■ **Work instruction**: Output the whole listing exactly, with no pictures.
════════════════════
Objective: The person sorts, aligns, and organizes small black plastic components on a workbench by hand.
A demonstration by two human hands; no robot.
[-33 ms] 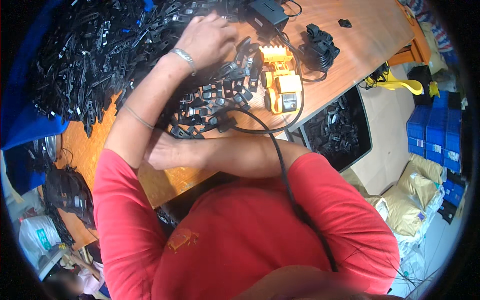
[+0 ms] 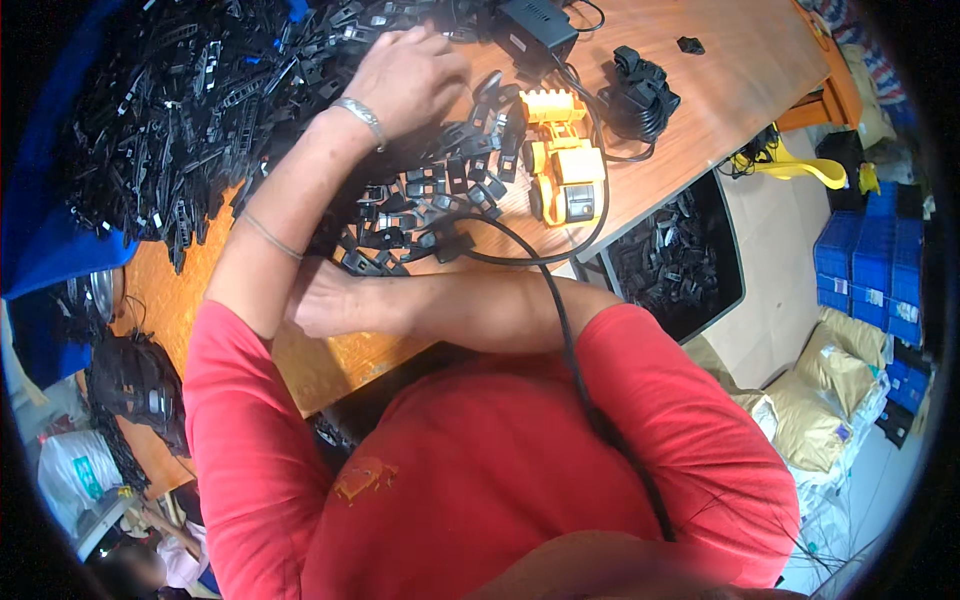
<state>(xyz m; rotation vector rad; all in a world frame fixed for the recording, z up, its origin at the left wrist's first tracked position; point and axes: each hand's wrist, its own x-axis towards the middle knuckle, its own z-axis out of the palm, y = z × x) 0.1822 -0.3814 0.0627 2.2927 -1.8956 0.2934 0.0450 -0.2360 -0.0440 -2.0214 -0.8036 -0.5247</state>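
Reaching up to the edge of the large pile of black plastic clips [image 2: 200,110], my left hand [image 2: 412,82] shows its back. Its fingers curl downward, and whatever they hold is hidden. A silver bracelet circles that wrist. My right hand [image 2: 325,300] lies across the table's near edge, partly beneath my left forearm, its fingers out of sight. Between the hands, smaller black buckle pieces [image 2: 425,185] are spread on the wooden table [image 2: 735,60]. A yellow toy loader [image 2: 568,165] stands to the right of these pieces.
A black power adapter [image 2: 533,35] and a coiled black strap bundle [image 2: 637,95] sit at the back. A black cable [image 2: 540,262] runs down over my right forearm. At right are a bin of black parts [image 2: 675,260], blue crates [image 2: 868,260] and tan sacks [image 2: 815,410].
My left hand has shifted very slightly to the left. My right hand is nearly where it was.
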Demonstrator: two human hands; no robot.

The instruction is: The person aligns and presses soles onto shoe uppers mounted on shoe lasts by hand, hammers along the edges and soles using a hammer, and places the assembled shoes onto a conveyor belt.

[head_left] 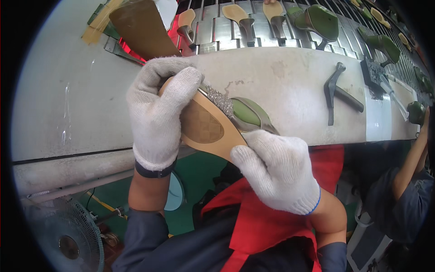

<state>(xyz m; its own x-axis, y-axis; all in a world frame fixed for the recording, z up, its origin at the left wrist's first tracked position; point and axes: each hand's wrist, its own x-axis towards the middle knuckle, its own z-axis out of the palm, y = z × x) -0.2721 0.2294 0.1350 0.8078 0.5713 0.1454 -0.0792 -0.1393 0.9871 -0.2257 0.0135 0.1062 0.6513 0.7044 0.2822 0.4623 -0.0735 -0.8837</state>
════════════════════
■ **The answer**:
Objective: The person sorts, aligns, and organizes small black plastic components on a workbench by hand.
A demonstration by two human hands; no robot.
[-33 ms] 
[+0 ms] 
<state>(xyz m; rotation vector rad; all in a world frame fixed for the recording, z up, its origin at the left wrist's first tracked position; point and axes: each hand's wrist, its own x-axis towards the middle knuckle, its own z-axis out of the palm, y = z × x) 0.1822 -0.3814 0.0627 2.2927 -1.8956 0.2934 0.0450 -0.2360 -0.0440 -2.0214 -0.8036 -0.5247</state>
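Reaching up to the edge of the large pile of black plastic clips [image 2: 200,110], my left hand [image 2: 412,82] shows its back. Its fingers curl downward, and whatever they hold is hidden. A silver bracelet circles that wrist. My right hand [image 2: 325,300] lies across the table's near edge, partly beneath my left forearm, its fingers out of sight. Between the hands, smaller black buckle pieces [image 2: 425,185] are spread on the wooden table [image 2: 735,60]. A yellow toy loader [image 2: 568,165] stands to the right of these pieces.
A black power adapter [image 2: 533,35] and a coiled black strap bundle [image 2: 637,95] sit at the back. A black cable [image 2: 540,262] runs down over my right forearm. At right are a bin of black parts [image 2: 675,260], blue crates [image 2: 868,260] and tan sacks [image 2: 815,410].
My left hand has shifted very slightly to the left. My right hand is nearly where it was.
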Demonstrator: two human hands; no robot.

The instruction is: The person aligns and presses soles onto shoe uppers mounted on shoe lasts by hand, hammers along the edges and soles using a hammer, and places the assembled shoes onto a conveyor belt.

[head_left] 

<state>(xyz m; its own x-axis, y-axis; all in a world frame fixed for the recording, z up, its origin at the left wrist's first tracked position; point and axes: each hand's wrist, its own x-axis towards the middle knuckle, its own z-axis out of the palm, y = z × x) -0.2721 0.2294 0.1350 0.8078 0.5713 0.1454 -0.0792 -0.1393 0.9871 -0.2257 0.0135 0.1062 0.6513 0.7044 0.2822 0.4623 -0.0735 -0.8837</state>

This exercise requires no further response.